Available data:

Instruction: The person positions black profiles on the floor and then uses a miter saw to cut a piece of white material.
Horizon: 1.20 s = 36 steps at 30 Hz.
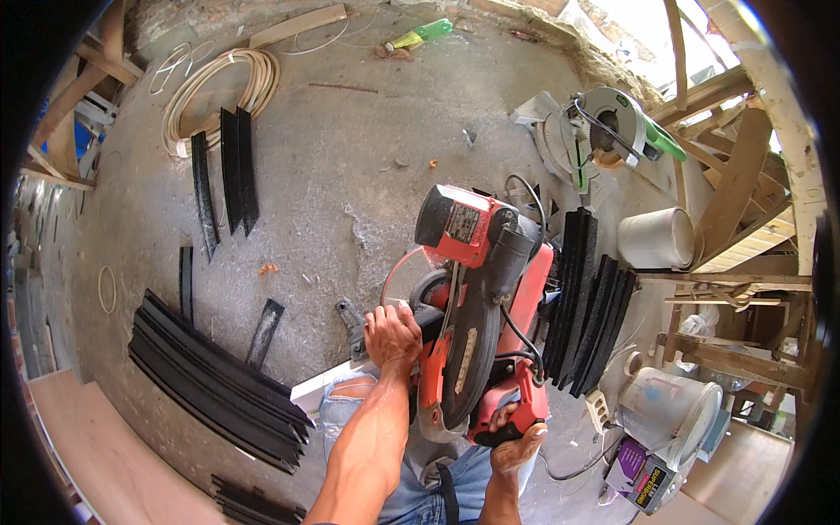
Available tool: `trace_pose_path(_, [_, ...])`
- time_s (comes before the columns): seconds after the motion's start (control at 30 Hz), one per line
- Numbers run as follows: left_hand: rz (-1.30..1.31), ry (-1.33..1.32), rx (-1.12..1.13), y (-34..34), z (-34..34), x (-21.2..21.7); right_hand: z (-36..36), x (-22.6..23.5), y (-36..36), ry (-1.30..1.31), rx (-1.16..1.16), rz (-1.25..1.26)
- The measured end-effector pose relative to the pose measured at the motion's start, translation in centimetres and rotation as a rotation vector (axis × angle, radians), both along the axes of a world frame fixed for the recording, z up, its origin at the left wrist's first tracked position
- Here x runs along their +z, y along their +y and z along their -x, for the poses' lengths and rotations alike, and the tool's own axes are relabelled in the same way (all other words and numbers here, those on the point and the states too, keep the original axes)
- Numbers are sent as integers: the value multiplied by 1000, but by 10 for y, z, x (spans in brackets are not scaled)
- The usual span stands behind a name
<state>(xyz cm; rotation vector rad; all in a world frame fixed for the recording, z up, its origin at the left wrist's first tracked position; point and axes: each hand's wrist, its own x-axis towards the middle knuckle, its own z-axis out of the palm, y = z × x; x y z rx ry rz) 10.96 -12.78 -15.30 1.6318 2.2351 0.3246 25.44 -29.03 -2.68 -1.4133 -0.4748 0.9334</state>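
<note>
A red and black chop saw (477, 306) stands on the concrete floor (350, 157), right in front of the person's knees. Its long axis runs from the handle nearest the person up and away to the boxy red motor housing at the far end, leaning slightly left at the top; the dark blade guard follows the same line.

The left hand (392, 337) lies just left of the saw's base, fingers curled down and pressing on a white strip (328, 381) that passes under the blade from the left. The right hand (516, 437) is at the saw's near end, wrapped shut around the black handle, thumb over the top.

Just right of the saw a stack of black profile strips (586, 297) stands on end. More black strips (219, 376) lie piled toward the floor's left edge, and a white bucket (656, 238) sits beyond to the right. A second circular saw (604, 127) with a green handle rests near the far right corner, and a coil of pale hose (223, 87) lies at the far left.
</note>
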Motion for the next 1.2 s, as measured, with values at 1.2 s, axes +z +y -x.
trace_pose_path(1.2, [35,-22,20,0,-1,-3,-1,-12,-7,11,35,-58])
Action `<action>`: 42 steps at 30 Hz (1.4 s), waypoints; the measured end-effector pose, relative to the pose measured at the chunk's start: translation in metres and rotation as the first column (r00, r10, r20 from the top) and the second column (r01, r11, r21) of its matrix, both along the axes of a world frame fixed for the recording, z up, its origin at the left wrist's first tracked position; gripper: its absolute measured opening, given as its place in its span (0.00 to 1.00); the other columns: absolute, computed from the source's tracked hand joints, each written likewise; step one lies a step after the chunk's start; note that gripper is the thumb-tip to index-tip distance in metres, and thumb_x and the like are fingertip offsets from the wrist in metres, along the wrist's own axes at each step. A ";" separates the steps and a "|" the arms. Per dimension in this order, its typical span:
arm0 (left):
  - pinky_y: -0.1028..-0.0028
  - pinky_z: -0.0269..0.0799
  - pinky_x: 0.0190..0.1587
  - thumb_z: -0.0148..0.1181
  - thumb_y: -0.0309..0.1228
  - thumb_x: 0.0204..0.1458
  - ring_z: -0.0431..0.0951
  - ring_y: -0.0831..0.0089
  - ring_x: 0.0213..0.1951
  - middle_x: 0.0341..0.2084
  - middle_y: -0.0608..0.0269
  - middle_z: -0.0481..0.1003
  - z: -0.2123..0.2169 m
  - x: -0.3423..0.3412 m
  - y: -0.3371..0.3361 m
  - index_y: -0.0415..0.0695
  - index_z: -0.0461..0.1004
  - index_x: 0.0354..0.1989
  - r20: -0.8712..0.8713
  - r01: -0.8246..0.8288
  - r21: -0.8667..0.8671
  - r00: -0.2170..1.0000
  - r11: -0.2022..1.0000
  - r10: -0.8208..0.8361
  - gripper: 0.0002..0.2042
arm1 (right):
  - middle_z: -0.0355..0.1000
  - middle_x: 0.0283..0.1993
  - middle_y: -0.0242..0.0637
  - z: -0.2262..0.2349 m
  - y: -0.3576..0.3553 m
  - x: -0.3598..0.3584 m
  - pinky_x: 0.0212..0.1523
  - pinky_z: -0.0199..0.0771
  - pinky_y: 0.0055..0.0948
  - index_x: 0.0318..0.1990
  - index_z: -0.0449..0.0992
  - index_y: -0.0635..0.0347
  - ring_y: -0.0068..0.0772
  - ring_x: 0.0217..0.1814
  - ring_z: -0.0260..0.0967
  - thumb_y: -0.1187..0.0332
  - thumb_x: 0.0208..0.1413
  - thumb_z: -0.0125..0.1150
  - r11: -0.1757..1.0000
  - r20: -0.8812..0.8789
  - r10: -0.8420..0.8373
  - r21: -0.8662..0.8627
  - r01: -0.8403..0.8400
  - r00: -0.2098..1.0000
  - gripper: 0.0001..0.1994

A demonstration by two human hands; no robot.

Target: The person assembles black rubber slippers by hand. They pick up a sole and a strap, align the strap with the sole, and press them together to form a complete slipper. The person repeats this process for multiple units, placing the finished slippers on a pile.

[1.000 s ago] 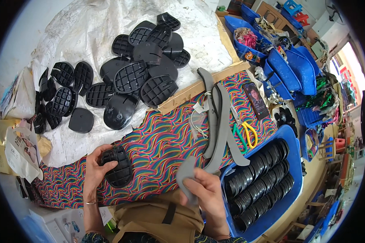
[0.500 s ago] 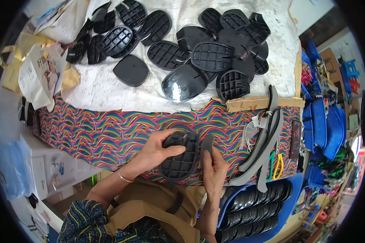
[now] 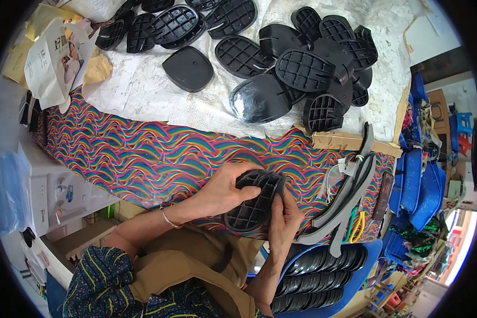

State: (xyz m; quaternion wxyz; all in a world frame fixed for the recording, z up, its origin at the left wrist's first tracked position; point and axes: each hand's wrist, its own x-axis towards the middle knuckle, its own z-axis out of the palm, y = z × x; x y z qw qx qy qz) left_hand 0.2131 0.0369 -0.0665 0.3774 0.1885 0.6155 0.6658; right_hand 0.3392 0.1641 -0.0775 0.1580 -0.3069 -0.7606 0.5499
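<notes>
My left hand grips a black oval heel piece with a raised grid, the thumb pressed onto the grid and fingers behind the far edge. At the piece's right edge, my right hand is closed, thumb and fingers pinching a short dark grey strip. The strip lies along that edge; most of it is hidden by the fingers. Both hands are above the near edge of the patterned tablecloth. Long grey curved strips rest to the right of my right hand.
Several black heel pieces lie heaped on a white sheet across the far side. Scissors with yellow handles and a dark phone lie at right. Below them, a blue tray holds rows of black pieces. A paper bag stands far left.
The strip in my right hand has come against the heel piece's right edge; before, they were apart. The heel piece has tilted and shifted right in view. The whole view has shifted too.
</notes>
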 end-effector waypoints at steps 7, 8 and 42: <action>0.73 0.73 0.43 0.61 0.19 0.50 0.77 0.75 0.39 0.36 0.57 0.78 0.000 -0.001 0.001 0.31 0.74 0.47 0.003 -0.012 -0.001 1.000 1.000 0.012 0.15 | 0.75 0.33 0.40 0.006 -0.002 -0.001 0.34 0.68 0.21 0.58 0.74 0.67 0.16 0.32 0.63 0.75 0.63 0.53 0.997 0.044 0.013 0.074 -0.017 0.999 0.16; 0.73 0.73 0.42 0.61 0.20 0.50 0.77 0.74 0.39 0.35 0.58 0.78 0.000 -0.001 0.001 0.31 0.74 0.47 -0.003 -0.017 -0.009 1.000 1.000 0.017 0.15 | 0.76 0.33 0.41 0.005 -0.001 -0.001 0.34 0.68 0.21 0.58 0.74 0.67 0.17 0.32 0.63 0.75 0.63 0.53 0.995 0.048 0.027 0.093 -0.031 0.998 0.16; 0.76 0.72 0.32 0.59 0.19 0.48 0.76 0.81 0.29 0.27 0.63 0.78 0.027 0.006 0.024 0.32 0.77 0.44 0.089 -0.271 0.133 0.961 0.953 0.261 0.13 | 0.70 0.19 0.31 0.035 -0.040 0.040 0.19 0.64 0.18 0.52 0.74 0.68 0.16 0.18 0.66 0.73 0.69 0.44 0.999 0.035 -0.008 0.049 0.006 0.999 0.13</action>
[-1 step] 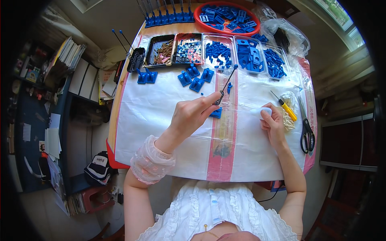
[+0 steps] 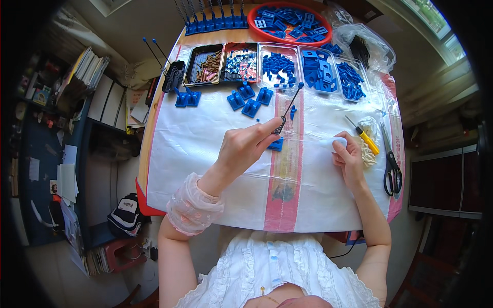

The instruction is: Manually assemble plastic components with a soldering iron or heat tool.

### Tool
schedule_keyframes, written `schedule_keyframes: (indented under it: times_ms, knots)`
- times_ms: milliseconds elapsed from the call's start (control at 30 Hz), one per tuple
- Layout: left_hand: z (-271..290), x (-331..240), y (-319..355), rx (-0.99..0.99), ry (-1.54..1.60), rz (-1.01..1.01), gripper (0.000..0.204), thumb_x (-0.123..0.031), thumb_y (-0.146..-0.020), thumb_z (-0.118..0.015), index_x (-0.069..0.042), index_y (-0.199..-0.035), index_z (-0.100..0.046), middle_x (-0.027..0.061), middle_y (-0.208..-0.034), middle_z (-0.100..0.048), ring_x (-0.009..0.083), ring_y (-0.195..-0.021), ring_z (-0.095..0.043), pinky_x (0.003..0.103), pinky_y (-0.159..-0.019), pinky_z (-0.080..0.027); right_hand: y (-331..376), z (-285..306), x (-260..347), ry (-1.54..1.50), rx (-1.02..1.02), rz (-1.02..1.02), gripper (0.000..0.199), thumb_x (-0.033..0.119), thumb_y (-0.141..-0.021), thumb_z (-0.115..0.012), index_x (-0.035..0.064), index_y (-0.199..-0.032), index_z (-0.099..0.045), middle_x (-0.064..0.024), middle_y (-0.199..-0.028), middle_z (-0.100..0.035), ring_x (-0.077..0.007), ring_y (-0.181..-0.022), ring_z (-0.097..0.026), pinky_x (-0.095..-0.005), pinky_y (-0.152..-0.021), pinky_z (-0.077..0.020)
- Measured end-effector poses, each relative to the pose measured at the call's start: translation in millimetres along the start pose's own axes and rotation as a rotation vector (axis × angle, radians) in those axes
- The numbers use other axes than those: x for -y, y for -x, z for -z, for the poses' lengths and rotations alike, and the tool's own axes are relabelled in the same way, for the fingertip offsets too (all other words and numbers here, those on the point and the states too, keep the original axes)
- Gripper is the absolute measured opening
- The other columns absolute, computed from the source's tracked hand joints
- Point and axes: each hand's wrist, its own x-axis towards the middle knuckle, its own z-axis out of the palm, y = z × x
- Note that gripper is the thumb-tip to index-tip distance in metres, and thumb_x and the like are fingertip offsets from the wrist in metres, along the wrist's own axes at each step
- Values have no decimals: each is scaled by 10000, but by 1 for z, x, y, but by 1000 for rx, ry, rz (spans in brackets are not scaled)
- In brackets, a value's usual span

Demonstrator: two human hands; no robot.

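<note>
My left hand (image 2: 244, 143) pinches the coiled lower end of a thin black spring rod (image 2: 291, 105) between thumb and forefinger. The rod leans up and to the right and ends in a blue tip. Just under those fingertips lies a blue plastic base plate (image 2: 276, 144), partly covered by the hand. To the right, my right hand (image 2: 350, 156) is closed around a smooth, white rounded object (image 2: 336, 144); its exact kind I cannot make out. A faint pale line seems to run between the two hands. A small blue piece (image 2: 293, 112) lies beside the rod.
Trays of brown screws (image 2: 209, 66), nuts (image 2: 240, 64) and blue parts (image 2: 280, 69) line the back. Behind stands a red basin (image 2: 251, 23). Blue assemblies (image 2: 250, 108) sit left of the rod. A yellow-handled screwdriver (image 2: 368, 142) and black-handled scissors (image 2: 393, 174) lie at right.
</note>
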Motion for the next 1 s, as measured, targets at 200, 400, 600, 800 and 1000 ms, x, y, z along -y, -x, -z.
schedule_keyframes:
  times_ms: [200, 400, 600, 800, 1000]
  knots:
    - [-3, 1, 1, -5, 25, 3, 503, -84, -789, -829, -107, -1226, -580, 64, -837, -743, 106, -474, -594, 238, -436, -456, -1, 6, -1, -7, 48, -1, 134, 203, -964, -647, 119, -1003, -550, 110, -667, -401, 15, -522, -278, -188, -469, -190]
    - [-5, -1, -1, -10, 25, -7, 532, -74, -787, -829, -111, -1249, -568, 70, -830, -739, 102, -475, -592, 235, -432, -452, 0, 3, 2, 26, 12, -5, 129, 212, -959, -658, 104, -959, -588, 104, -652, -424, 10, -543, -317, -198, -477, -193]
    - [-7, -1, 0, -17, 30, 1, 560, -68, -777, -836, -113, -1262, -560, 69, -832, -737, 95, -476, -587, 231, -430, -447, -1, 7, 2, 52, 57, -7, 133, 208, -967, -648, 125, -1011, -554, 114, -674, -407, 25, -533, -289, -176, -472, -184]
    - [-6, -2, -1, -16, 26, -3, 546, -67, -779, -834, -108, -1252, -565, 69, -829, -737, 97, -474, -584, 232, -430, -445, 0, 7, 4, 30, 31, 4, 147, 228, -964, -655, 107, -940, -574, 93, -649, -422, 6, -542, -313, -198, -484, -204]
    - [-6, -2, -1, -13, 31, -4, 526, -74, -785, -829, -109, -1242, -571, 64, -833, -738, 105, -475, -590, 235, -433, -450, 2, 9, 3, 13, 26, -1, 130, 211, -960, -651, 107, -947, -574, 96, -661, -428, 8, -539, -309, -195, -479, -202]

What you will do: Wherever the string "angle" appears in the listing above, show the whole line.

Solution to the exercise:
- The measured end-effector pose relative to the pose measured at the motion's start, translation in centimetres and rotation as a rotation vector (axis × angle, radians), both along the axes of a world frame fixed for the recording, z up, its origin at the left wrist's first tracked position
- Measured end-effector poses, each relative to the pose measured at the call's start: translation in millimetres along the start pose's own axes and rotation as a rotation vector (axis × angle, radians) in those axes

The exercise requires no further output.